## Task prompt
Look through the listing below, and wherever a line has the string "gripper", pull it out.

╔══

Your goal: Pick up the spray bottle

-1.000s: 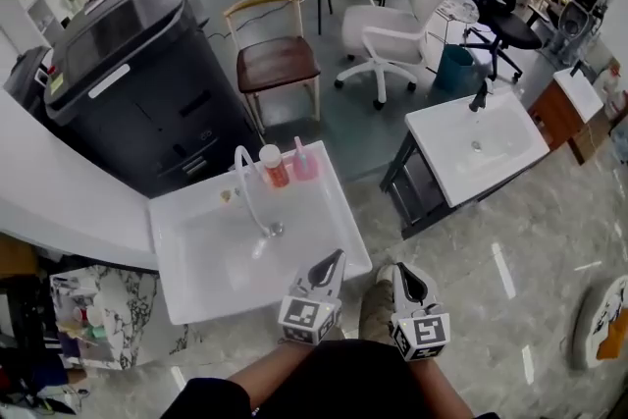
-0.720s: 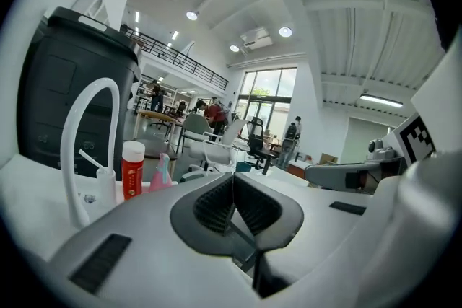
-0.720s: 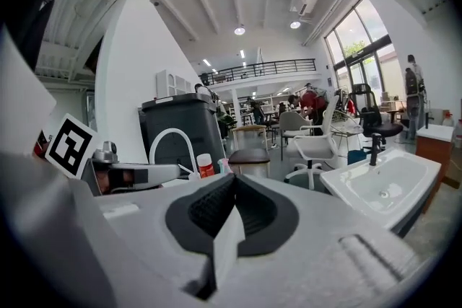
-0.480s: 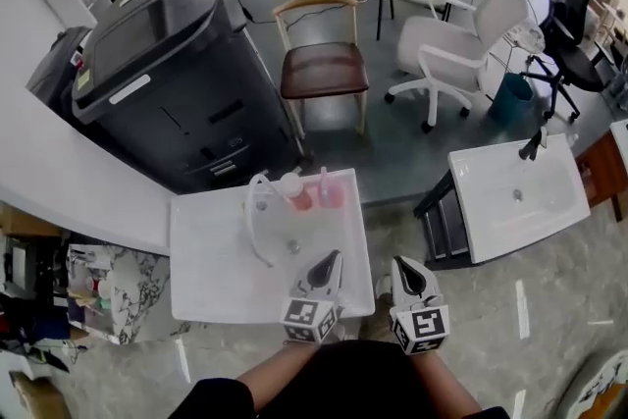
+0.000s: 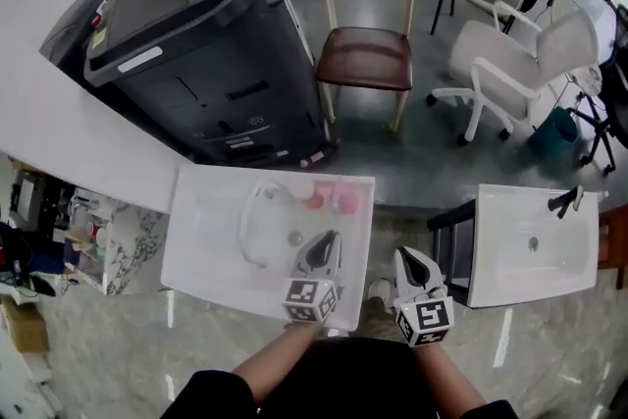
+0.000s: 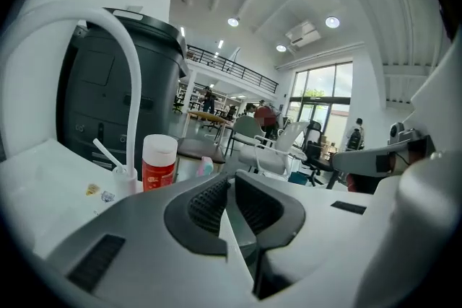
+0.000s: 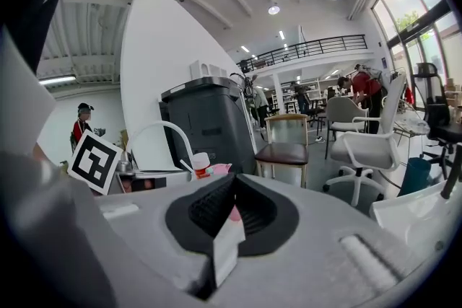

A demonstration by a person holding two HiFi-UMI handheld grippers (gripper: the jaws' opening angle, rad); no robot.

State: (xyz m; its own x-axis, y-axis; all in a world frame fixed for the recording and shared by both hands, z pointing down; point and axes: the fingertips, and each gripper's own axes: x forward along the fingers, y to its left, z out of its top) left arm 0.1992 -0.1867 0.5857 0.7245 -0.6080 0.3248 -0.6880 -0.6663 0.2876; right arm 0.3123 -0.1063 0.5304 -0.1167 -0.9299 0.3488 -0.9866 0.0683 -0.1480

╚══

## Final answer
A demonstration by a person holding two HiFi-UMI handheld grippers (gripper: the jaws' opening angle, rad); no robot.
State: (xyz m; its own x-axis, y-axis; all in a world frame fixed for the recording and shared by both hands, z pointing down; point and axes: the fingertips, and each gripper's own axes: x forward along the fingers, y to its left, z out of its top) left arm 0.1992 -0.1867 0.5857 0.7245 -0.6080 0.3248 -0.6880 -0.6663 0.2876; right arm 0.3123 -0.1063 0.5304 -0.1167 -0.9299 0.3488 -0.9866 0.0683 -0.1480

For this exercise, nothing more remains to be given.